What would you say to people who might think the situation is not as serious as the news media might portray it?

My personal opinion is that, you know, every time I drive a car, ride a mountain bike, or do anything that I’m a little more at risk – things that I normally don’t care about that much – I do the thought: “Oh my god, I don’t want to go to the hospital now.” If I am injured or have a car accident, I am very afraid of the treatment I might get in the hospital.

It’s not because not everyone who works there is going to be doing their best, it’s just not having the resources that hospitals need in terms of staffing, especially to care for people the way they deserve.
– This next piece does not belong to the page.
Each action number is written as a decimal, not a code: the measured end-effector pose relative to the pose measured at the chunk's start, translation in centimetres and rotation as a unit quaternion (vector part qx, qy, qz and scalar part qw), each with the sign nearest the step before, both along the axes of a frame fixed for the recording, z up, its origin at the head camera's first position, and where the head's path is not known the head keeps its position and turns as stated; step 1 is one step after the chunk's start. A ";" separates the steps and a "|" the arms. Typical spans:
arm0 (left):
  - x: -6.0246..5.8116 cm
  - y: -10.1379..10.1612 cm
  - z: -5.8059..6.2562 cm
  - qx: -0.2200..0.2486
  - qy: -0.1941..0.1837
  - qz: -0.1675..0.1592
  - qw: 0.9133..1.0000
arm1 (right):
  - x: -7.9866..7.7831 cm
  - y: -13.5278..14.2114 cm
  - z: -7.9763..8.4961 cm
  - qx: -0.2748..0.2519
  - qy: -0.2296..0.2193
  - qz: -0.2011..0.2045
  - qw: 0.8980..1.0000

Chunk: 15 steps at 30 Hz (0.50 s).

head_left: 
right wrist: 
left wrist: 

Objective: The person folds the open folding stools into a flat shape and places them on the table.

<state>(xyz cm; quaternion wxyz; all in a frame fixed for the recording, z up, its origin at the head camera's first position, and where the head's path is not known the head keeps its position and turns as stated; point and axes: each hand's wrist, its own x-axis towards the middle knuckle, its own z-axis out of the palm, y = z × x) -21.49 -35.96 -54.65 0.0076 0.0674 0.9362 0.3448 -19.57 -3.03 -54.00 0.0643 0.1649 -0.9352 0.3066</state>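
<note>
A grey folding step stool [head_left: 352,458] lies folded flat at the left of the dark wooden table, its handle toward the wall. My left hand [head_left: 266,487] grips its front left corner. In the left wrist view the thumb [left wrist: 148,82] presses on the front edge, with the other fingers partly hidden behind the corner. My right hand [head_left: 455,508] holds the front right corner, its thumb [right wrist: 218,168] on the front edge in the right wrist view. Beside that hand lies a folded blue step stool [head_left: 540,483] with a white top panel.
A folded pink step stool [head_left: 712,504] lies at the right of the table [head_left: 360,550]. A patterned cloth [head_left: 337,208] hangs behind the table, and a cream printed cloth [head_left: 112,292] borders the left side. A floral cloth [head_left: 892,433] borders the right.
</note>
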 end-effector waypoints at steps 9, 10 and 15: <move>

This is probably good advice for all of us to be careful. In addition, how can we better support nurses and staff in hospitals?

I definitely don’t want to stop anyone from going out and mountain biking or doing the activities they love, because of course we know that this also keeps us healthy in many ways.

A woman rides a bicycle through a forest path.

Kirstin Wilson mountain biking near Palo Alto, California.

Courtesy Kirstin Wilson

But of course, vaccines are great. I am a big advocate of vaccination. The work in the vaccination clinic was really exciting in the beginning, getting so many people vaccinated. But at the end of that time, it was really hard to see how much decline we had if we didn’t have the numbers we were expecting.

So I mean, of course, vaccinations and then masks and things that we’ve found work and just being aware of what you can do to help, if that can work in a hospital or just can help Help your community or that is your family and just encourage them to make good decisions.

You can hear the entire conversation with the audio player above.